COLLECTED DATA
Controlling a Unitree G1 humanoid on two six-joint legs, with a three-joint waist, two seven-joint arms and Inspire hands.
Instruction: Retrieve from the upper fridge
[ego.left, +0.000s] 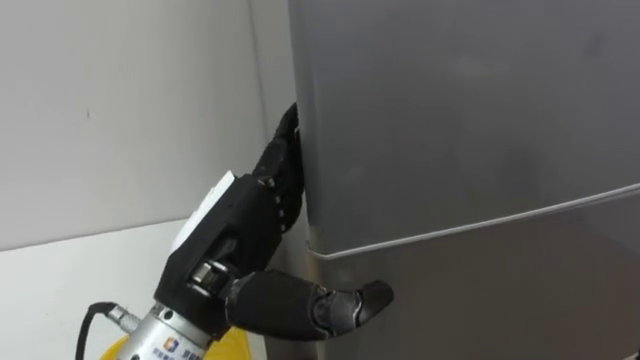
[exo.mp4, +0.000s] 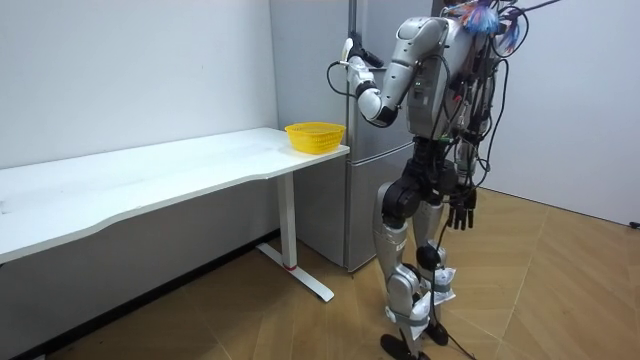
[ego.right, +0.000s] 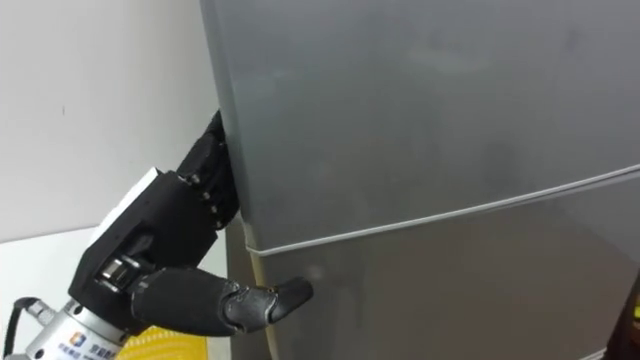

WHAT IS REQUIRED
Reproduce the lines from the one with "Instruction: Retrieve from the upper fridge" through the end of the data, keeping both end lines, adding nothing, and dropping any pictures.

TASK ANSWER
Instruction: Retrieve from the upper fridge
[ego.left, +0.000s] 
[exo.mp4, +0.000s] 
[ego.right, +0.000s] 

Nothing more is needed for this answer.